▸ What needs to be done
Each line below from the one containing "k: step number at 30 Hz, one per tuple" through the one containing "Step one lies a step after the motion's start" is to be given again exactly, and no line outside that span.

▸ Records supplied
——

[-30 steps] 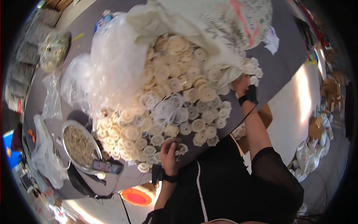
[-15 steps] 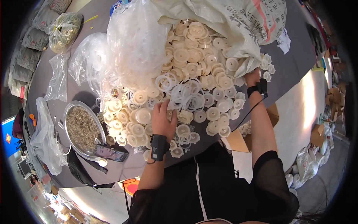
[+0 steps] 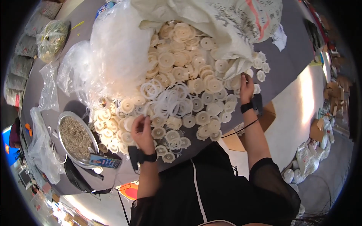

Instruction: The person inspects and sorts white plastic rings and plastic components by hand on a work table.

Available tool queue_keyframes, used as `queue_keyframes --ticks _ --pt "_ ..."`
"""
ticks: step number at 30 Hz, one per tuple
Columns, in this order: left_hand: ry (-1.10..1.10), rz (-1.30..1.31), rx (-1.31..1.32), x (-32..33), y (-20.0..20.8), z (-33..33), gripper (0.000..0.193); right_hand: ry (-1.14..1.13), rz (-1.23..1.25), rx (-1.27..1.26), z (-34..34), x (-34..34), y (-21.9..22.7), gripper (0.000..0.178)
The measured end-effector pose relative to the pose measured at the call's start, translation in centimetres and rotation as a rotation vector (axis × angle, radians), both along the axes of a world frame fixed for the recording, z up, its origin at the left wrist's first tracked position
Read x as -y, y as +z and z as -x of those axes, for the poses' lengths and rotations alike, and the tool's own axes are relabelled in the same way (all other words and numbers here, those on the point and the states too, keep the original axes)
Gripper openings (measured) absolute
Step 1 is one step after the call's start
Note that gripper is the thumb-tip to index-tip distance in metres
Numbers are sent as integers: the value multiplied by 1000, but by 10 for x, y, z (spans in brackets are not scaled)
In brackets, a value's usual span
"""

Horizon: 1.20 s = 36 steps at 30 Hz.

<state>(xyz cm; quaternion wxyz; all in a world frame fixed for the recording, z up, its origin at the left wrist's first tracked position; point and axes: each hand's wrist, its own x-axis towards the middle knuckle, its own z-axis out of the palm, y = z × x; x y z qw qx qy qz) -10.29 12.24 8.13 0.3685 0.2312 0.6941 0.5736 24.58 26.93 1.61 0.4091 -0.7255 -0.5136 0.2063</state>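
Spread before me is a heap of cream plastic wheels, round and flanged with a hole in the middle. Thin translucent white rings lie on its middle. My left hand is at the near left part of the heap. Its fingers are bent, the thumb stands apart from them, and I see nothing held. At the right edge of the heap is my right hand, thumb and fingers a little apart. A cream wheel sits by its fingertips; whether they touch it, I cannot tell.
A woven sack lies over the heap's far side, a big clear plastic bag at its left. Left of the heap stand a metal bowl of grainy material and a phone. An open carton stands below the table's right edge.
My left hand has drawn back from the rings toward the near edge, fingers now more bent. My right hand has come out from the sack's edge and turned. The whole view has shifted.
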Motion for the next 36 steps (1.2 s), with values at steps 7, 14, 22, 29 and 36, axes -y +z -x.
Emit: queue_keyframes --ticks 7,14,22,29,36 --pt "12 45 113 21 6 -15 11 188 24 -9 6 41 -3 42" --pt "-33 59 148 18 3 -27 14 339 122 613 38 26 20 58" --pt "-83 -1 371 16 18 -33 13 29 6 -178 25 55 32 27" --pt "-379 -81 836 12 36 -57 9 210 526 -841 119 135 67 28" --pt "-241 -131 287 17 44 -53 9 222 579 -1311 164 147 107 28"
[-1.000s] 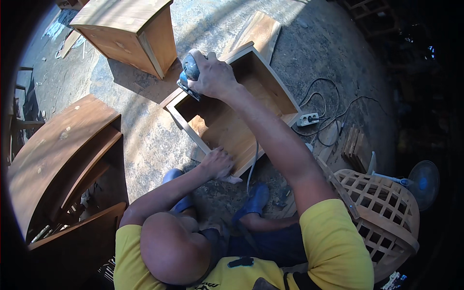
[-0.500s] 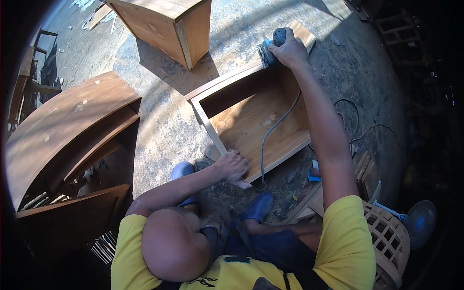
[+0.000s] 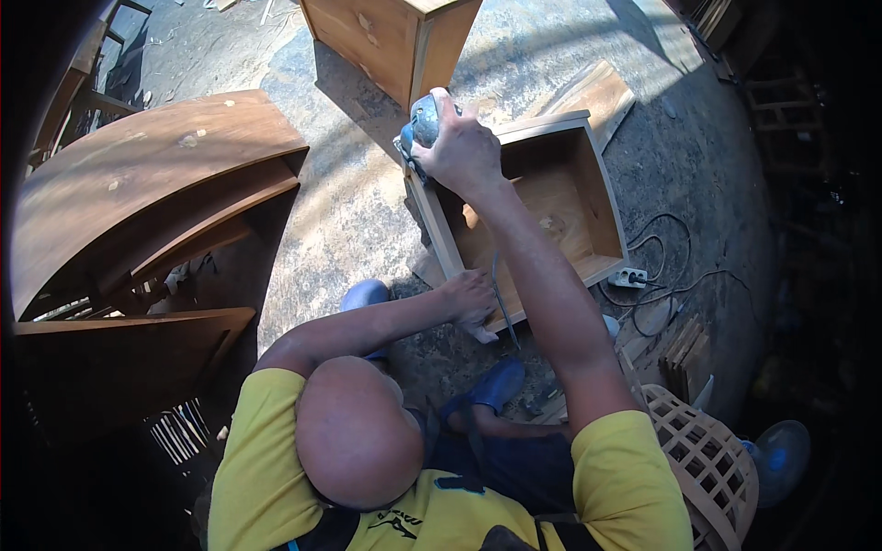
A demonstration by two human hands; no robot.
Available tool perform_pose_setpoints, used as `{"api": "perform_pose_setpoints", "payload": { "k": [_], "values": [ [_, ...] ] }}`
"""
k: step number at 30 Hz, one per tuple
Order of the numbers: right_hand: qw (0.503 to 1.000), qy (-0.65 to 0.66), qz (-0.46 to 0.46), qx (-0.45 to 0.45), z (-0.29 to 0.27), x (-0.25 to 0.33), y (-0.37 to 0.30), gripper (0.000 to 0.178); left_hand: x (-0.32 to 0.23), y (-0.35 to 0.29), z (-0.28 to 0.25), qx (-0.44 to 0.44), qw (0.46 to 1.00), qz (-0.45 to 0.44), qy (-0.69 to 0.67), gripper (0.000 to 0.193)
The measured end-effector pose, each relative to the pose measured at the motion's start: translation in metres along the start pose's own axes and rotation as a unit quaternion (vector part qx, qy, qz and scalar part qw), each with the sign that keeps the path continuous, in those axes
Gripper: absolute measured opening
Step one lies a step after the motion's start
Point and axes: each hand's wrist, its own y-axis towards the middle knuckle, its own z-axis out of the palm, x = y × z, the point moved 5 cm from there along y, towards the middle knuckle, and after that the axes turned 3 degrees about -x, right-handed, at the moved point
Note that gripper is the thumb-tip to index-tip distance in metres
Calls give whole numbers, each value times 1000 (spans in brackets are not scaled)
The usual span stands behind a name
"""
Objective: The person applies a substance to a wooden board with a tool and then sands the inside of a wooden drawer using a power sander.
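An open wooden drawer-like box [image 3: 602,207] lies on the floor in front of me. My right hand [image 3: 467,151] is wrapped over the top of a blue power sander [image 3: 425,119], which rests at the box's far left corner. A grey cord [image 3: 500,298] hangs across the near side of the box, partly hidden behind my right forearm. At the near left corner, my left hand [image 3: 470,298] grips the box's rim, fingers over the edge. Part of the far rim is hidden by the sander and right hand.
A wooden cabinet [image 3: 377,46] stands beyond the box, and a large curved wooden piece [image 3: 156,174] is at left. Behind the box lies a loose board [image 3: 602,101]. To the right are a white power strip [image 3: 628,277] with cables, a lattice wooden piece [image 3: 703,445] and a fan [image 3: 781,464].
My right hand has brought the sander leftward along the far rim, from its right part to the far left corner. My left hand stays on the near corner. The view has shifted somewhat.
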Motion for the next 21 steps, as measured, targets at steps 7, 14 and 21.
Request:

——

▸ Reply
k: step number at 30 Hz, one per tuple
Order of the numbers: right_hand: qw (0.503 to 1.000), qy (-0.65 to 0.66), qz (-0.46 to 0.46), qx (-0.45 to 0.45), z (-0.29 to 0.27), x (-0.25 to 0.33), y (-0.37 to 0.30), gripper (0.000 to 0.178); left_hand: x (-0.32 to 0.23), y (-0.35 to 0.29), z (-0.28 to 0.25), qx (-0.44 to 0.44), qw (0.46 to 1.00), qz (-0.45 to 0.44), qy (-0.69 to 0.67), gripper (0.000 to 0.193)
The measured end-effector pose, each relative to the pose measured at the motion's start: translation in metres along the start pose's own axes and rotation as a unit quaternion (vector part qx, qy, qz and scalar part qw), each with the sign that keeps the path continuous, in those axes
Gripper: absolute measured opening
Step one lies a step after the motion's start

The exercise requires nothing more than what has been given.